One area where there is potential for studies of loneliness in later life to be more inclusive is by encompassing people with dementia. Few loneliness studies include this important group or their carers. One explanation offered for this exclusion is the ability of people with dementia to answer questions about loneliness. This study looks at the ability of people with dementia to answer questions about loneliness by looking at responses to two loneliness measures: a single-item and a multi-item measure.
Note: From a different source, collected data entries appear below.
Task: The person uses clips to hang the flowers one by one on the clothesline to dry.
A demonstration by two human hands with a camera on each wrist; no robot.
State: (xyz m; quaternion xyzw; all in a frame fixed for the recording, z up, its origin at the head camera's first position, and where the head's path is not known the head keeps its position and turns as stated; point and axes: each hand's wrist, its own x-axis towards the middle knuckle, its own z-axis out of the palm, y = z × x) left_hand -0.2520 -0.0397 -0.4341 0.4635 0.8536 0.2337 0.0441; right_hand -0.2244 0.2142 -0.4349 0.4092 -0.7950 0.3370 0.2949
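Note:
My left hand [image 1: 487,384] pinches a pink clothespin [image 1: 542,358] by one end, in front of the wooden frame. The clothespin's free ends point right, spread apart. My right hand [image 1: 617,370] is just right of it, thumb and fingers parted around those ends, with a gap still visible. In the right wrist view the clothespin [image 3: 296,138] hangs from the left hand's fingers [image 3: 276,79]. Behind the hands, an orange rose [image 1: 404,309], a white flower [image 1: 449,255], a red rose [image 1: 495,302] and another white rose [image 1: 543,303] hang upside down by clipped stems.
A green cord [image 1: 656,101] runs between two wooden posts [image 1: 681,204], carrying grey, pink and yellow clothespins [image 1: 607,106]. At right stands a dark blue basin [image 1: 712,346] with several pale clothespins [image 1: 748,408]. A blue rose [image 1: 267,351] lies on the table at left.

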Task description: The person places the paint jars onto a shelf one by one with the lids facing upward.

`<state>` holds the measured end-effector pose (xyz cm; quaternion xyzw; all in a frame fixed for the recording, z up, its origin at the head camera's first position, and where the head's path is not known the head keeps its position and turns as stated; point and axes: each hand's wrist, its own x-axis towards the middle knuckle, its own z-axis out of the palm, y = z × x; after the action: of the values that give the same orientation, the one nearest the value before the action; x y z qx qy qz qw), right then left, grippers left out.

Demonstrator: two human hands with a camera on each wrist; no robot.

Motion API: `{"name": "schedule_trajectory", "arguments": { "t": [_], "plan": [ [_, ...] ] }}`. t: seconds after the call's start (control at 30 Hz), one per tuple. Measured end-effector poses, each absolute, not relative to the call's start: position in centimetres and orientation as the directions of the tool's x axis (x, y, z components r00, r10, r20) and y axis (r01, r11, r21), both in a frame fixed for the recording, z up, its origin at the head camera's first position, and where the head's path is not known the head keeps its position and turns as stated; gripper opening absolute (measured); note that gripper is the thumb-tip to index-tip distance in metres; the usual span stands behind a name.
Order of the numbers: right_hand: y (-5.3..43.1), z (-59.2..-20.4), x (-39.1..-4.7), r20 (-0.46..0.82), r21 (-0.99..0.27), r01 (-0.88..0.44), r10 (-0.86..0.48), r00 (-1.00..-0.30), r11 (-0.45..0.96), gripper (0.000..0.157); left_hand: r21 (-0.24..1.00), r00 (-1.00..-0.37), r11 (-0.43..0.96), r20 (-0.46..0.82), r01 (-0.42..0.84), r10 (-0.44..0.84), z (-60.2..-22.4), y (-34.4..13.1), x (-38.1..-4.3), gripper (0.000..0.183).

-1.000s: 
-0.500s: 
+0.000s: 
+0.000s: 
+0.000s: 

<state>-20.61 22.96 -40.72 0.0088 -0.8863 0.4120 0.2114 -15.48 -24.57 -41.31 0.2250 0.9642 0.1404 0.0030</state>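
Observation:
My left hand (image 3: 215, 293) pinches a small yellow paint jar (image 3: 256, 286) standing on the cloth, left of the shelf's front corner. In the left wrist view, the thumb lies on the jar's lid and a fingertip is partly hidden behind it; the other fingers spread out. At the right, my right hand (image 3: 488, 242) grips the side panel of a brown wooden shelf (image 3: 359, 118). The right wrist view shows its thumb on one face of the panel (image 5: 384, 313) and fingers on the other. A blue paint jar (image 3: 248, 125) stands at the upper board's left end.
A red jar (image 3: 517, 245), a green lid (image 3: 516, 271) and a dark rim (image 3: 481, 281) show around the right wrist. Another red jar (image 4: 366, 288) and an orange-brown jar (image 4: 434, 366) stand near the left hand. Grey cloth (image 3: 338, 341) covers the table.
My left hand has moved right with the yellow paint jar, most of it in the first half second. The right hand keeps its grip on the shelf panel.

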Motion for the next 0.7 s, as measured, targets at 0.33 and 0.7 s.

Data are drawn from baseline wave of the Improving the Experience of Dementia and Enhancing Active Life (IDEAL) study, a five-year (2014-2018) cohort study of 1,550 people with dementia and 1,286 family members or friends who provide support. Loneliness was measured using both a single-item self-report measure and the six-item De Jong Gierveld (DJG) scale. Comparisons are drawn with responses to these questions by carers to establish if there are issues specific to people with dementia or problems with these questions more generally. 10.1% of participants with dementia reported loneliness using the single-item measure and 35.3% using the DJG scale (14.6% and 61.5% respectively for carers). Fewer respondents had missing data on the single-item measure in comparison to the DJG scale (0.9% vs 6.6% for participants with dementia and 4.1% vs 7.0% for carers). Participants with dementia who did not complete the DJG scale had significantly lower levels of cognition (ACE-III) and increased neuropsychiatric symptoms and carers who did not complete the measure had higher levels of wellbeing.